Scientists find way to open Hunley without cutting hull
Saturday, January 20, 2001
By SCHUYLER KROPF
Of The Post and Courier staff
It took months of study, but Hunley scientists have found what
they were looking for - a way to open the historic submarine without having to cut or
significantly damage the hull or its artifacts.
Their approach includes some familiar ideas, but features a
technique for opening the crew compartment that only last fall was considered too
dangerous. New research on the hull changed those impressions, and the weeks-long process
of opening the Hunley begins Monday without a powersaw in sight.
Archaeologists first will enter through an existing horizontal
tear - a rip that probably was made long ago by a wayward anchor either searching for the
elusive sub or seeking a firm place to settle in.
The tear, about as long as a baseball bat and high on the rear
starboard side, has been patched since the sub was recovered. It's wide enough that a man
could easily stick his arms through it.
Archaeologists, working from the outside in, will begin by
removing accumulated sediment by hand. From there they hope to expose the sub's rear
compartment containing the Hunley's steering rods and hand-crank propeller shaft.
No human remains are expected to be found here; the crew is
believed to have been confined inside the sub's rowing chamber at the very center of the
vessel.
But by exposing the rear chamber, researchers hope they can get a
better idea of how the sub was originally built and how its rivets were anchored in place.
"We'll photograph it, X-ray it and figure out exactly how
those rivets are attached, and to what," Hunley Commission Chairman Glenn McConnell
said Friday.
The rivets are the key to the team's nondestructive plan for
opening the the crew compartment. Researchers once feared that removing any panel could
cause the hull to collapse, but new information led them to propose an idea that just
months ago seemed too risky.
Hunley scientists plan to drill out the rivets on alternating
panels and then lift them out, leaving half of the panels still attached. The panels are
in a half-circle, and when assembled give the sub its tubular shape.
Team members hope the rivets are the only part of the original
sub that will have to be damaged for scientists to gain entry. Each panel has about 50.

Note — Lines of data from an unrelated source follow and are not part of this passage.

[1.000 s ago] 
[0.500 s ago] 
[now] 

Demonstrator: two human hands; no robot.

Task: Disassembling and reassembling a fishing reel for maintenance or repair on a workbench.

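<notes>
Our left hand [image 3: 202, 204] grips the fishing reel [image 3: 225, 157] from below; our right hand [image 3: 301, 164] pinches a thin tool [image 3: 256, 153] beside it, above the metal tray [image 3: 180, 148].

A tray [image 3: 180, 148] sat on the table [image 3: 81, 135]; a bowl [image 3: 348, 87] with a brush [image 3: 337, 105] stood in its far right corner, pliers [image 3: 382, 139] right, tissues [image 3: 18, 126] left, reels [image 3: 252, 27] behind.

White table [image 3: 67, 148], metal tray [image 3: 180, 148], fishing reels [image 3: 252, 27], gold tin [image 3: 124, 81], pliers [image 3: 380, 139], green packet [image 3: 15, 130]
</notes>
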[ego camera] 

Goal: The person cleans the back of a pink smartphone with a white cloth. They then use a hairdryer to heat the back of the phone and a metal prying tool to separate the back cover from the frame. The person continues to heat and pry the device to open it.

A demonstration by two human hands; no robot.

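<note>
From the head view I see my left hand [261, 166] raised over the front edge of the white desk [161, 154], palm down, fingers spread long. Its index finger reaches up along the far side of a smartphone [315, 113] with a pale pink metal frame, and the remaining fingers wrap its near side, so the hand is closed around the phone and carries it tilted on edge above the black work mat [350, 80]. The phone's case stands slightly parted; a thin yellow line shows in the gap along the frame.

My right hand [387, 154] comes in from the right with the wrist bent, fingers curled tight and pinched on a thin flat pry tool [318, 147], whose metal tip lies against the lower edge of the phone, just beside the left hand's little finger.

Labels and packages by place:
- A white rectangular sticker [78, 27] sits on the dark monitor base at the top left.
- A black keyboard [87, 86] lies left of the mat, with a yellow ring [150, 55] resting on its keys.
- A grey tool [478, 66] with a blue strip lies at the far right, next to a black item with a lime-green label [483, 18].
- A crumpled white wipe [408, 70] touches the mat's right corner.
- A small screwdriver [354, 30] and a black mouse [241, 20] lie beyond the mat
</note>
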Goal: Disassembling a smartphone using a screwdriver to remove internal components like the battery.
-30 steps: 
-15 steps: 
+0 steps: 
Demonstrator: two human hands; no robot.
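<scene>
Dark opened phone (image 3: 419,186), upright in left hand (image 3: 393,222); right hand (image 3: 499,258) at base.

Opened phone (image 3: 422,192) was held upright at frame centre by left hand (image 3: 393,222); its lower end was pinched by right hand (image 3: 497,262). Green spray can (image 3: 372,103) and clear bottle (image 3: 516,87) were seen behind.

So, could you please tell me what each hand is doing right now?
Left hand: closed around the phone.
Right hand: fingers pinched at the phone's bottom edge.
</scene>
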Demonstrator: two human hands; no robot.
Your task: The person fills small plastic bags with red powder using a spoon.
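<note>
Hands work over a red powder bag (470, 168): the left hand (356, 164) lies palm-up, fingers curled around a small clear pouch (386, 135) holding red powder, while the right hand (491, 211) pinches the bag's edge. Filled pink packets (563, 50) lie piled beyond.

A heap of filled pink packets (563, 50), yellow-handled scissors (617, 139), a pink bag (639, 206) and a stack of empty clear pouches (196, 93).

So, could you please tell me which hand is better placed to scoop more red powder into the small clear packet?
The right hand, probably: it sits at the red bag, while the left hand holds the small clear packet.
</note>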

The method will allow the sediment to be kept in the sub and for
its internal contents to examined by hand. "Our concern is the sediment falling
out," McConnell said.
The team expects to find war artifacts and human remains in-
side.
"It should be like a time capsule in there," said
Hunley Commission member Randy Burbage.
The excavation could take weeks, and officials hope to be in the
crew compartment in mid-February to coincide with the sub's Feb. 17, 1864, attack on the
blockade ship USS Housatonic.
Water around the sub in its holding tank has been drained, giving
visitors their best view since the Hunley was recovered from 4 miles off Sullivan's Island
on Aug. 8.
The last public tour of the Hunley at the Warren Lasch
Conservation lab is scheduled for Sunday. Afterward, the Friends of the Hunley will hold a
closed religious ceremony in advance of opening the sub, which is also considered a tomb
for its nine-man crew. The service will be attended by Hunley volunteers and Civil War
reenactors.
Members of the public will be allowed to watch a live feed of the
recovery on video screens in a room next to the holding tank. Tickets will cost $5.
Friends of the Hunley will also have a Web camera.
Further details on the excavation will be released Monday.
The Hunley became the world's first attack sub when it rammed a
black-powder charge into the Housatonic. But the sub and crew never returned.